Bestfriend was half-formed through a mutual friend and half-formed through Instagram DMs in 2018. The indie-pop duo is a culmination of two young artists, Stacy Kim and Kaelan Geoffrey, making music from thousands of miles apart; Stacy in the west, Kaelan in the east.
Through trial and error (and many gigabytes of .wav files sent back and forth), they’ve found their stride in dreamy, story-telling pop songs. Geoffrey's expert use of dreamy, almost euphoric synthesizers paired with Kim's guiding, melodious vocals pulls listeners into a shared space, creating harmony within the themes of uncertainty.

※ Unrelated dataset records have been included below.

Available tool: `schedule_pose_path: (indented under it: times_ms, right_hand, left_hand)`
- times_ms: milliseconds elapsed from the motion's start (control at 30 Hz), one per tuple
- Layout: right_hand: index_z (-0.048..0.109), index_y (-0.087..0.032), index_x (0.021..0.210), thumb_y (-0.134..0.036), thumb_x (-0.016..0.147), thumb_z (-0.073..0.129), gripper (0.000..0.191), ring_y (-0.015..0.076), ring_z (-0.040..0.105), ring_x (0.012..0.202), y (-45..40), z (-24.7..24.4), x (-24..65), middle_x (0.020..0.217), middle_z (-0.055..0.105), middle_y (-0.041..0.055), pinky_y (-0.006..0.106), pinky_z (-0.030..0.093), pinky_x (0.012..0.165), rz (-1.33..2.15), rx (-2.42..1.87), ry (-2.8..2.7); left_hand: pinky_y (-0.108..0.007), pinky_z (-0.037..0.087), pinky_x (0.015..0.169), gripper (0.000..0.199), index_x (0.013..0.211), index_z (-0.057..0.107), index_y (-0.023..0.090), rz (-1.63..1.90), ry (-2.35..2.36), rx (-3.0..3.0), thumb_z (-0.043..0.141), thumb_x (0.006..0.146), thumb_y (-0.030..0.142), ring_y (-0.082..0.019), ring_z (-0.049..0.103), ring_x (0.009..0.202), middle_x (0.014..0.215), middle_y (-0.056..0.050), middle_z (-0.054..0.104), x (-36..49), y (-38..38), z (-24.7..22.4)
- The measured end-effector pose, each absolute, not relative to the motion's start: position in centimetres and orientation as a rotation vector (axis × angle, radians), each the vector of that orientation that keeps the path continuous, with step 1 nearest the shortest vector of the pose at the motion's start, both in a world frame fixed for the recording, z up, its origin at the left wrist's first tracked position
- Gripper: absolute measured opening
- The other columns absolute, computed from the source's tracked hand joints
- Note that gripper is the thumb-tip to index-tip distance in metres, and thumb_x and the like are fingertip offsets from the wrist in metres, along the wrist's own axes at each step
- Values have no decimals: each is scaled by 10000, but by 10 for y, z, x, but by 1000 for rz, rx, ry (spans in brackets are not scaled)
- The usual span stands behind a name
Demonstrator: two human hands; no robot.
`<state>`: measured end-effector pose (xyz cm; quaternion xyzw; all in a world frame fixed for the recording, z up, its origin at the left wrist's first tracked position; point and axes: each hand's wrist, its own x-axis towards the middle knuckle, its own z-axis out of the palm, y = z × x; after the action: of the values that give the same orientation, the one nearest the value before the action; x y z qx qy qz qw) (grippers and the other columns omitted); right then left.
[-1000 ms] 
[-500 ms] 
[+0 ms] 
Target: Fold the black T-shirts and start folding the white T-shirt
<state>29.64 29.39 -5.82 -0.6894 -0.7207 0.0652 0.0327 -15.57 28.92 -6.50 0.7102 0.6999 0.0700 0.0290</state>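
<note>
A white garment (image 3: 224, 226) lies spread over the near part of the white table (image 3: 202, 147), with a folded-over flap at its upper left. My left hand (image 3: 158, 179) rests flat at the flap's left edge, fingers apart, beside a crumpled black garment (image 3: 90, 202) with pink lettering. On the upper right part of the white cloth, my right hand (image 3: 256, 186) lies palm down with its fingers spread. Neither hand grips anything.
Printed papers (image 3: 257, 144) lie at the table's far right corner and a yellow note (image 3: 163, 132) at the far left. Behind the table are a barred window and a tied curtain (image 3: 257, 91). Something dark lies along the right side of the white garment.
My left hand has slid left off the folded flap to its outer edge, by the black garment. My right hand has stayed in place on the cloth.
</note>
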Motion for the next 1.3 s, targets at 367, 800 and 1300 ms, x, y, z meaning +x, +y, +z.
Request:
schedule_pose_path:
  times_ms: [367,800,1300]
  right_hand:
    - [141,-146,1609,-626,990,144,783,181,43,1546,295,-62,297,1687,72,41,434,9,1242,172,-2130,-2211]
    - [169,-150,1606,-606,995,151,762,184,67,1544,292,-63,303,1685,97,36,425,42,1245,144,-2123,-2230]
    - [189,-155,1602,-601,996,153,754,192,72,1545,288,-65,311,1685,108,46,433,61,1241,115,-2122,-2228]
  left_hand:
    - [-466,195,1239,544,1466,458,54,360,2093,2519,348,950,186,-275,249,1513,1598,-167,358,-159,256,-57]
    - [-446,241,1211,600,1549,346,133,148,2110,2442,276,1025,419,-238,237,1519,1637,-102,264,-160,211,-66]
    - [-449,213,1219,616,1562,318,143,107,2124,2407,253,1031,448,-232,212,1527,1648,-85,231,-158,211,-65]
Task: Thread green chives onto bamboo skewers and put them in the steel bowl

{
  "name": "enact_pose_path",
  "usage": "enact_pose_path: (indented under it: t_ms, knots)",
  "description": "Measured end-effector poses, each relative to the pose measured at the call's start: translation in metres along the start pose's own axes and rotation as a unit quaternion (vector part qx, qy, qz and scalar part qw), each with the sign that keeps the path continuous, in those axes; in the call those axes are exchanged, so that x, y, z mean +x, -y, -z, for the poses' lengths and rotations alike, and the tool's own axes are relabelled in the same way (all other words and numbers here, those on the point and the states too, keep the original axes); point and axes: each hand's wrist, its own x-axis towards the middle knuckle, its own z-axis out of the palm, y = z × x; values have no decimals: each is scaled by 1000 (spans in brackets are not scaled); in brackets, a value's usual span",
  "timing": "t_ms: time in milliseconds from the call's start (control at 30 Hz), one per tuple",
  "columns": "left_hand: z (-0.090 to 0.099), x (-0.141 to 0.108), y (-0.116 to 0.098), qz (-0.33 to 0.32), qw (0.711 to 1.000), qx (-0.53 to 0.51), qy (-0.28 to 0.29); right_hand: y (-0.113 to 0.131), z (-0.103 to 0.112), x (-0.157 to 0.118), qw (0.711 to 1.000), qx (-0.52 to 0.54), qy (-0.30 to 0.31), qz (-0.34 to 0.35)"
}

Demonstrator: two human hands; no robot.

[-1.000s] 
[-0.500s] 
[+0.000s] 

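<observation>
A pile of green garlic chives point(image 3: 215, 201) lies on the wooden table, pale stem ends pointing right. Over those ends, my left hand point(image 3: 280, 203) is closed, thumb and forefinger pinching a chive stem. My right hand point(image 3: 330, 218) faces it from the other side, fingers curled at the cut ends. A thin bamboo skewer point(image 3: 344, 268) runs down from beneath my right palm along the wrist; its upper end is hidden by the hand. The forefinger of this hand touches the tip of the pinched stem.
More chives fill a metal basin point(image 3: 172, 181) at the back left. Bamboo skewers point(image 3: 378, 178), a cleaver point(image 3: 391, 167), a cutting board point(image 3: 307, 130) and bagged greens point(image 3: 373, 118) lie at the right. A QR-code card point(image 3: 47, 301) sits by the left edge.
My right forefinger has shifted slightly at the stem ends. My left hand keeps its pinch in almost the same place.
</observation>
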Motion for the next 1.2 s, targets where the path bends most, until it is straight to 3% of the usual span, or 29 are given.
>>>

Their latest EP, places i’ve lived, received accolades in the likes of Under The Rader, EARMILK, Exclaim! and The Line of Best Fit, amassing over 1,500,000 streams within the first 4 months of release. places i've lived is a part 1 of a series of letters; these songs are dedicated to the people and places of the young adult lives they are growing out of. places i've lived was written and produced entirely by the duo and mixed by Grammy-nominated Travis Ference (Ariana Grande, Tori Kelly, Imagine Dragons).
Next up for Bestfriend is the sister EP to places i've lived, aptly named places i've left; their first single, heartfelt indie-pop at its core, Someplace Else, will be released March 30, 2022.